En 1514, durant l’empire Shaybanid, le gouverneur de la ville a érigé l’une des trois structures du complexe, connue comme la mosquée Kalan, embellissant ainsi le minaret exceptionnel. En concevant en ensemble aussi frappant, Bukhara a commencé d’attirer un nombre croissant de voyageurs et marchands, rivalisant par conséquent avec la puissance de la capitale – Samarkand.

Moins de 20 ans se sont écoulés quand une autre addition magnifique a été faite à ce complexe déjà impressionnant. Le Sheikh du Yemen, offrant fréquemment de l’instruction spirituelle au Khan régnant, a décidé d’embellir davantage la majesté de l’endroit en entamant la création limitrophe du Mir-i-Arab Madrasa.

Cette troisième structure de l’ensemble a été accordée le rôle d’un centre pour études Islamiques. En 1533, un an après sa construction, le Ubaydallah Khan a pris la décision d’élire Bukhara comme nouvelle capitale de l’empire Shaybanid, dû peut-être à la grandeur indubitable du complexe récemment formé.

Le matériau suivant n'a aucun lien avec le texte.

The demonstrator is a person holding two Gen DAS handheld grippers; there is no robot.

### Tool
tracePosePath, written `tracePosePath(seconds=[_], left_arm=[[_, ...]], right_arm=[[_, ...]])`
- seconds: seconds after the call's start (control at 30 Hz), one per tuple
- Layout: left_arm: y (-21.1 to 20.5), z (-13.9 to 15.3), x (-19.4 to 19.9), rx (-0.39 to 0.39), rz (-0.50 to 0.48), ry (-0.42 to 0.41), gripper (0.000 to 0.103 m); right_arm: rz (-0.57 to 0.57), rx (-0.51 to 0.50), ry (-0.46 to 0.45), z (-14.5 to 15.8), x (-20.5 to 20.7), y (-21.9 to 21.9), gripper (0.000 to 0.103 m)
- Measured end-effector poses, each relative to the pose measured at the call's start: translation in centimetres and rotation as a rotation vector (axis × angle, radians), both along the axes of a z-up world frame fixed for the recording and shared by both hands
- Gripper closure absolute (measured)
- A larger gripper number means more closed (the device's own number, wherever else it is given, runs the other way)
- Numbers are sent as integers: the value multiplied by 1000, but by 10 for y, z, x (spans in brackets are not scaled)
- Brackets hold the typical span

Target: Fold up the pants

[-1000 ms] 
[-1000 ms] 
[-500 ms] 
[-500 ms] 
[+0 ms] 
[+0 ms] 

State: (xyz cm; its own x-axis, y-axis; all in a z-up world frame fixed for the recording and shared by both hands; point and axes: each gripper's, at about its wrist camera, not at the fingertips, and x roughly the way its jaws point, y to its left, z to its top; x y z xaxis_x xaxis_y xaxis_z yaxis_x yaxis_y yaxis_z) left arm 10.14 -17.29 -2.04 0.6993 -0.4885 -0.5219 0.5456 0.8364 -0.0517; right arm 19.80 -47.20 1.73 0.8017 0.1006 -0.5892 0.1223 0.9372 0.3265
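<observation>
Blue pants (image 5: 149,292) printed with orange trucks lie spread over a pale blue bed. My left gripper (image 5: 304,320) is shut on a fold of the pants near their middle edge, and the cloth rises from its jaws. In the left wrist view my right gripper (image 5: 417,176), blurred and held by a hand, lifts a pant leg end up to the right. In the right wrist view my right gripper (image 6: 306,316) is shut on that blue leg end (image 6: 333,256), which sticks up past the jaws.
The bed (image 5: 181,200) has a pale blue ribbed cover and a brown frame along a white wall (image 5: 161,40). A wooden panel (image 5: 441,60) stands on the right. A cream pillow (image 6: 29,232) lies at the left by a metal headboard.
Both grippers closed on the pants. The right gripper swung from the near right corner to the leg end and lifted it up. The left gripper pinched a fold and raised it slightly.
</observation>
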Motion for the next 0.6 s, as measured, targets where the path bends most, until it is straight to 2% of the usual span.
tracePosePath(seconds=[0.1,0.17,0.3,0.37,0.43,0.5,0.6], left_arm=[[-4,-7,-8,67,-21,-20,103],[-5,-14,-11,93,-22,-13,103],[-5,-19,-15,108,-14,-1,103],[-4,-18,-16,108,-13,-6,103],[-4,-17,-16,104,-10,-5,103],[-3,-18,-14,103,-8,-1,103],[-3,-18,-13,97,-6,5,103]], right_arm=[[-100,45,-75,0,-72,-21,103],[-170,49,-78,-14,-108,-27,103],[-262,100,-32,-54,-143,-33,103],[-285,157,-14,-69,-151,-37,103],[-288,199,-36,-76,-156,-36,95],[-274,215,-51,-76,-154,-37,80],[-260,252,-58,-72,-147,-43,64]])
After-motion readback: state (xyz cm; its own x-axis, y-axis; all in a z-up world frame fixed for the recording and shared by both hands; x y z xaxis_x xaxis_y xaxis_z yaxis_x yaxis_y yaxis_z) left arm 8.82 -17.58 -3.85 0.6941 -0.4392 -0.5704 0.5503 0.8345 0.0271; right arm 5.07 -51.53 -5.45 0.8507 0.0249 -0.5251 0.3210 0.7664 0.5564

Une fois que vous y êtes, votre regard va inévitablement s’attirer vers le carrelage fascinant du  portail principal monumental, surmonté de deux cotés par deux dômes imposants couleur cyan. Sous le rayons de soleil le portail brille de motifs vifs d’azur, se mélangeant enjoués aux fragments de vert émeraude et rouge, éparpillés si et là de calligraphies diverses, créant avec leurs lumières magiques un muraille de couleurs à l’entrée.

En parallèle, on a construit à l’intérieur du Mir-i-Arab Madrasa une noble mausolée où gisent les restes du Ubaydallah Khan et ses mentors.

Plonger davantage dans les ressorts culturels du Po-i-Kalyan va vous mener a des découvertes merveilleuses si vous êtes quelqu’un intéressé par l’histoire et les aventures. Si des belles vues sont ce qui importe dans votre voyage, simplement faire une petite prière et admirer l’architecture brillante du complexe va vous laisser avec assez d’emotions positives pour que vous trouviez votre voyage plus qu’agréable.